▸ **Instructions to follow**
In the entries below, count every line with the string "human". State the count and nothing else.

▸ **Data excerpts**
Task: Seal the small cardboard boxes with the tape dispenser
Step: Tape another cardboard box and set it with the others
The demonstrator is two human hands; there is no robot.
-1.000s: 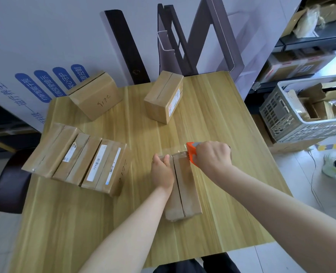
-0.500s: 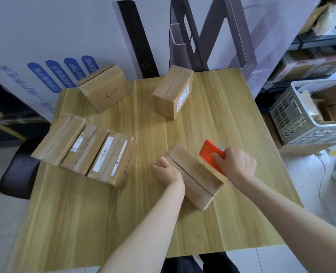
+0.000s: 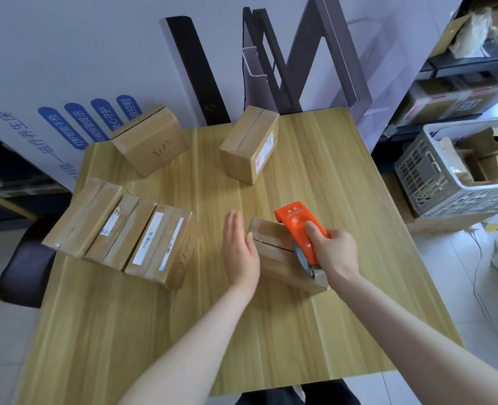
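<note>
With the right hand point(image 3: 334, 252) gripping the orange tape dispenser point(image 3: 299, 229) atop the box point(image 3: 283, 267) beneath it and the left hand point(image 3: 240, 252) flat, fingers straight, against that box's side, its seam looks untaped, while the row point(image 3: 119, 229) left of both hands seems sealed and two far boxes point(image 3: 250, 144) beyond them likely wait.

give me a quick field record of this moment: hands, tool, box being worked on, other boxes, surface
left hand: left hand with fingers straight, at the left end of the box in work
right hand: right hand grips the tape dispenser
tool: orange, set on top of the box in work, near its centre seam
other boxes: row of boxes side by side at the left; two far boxes standing apart
surface: wooden table
off table: basket with cardboard, at the right
</note>
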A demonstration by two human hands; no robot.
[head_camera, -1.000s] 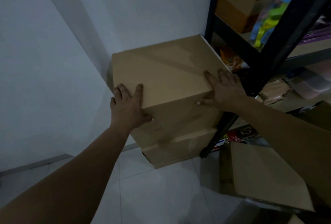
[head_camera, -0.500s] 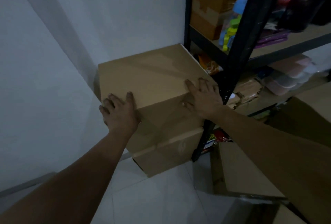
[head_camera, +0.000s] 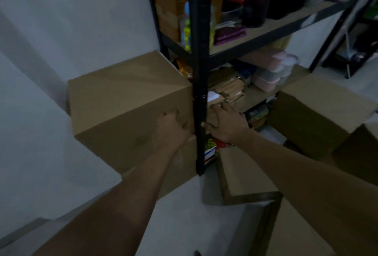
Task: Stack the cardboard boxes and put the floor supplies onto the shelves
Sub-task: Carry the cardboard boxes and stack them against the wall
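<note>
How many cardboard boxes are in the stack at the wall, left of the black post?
2: the upper box on top, and the lower box beneath it, partly behind the arm. More may be hidden behind them.

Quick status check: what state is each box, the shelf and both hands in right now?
Top box: closed, stacked on the lower box, beside the post.
Lower box: on the floor, carrying the top box.
Floor box: lying by the post's foot, not stacked.
Shelf: loaded with items.
Left hand: against the top box's front; grip unclear.
Right hand: fingers straight, thumb at the post.
</note>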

▸ **Expected output**
2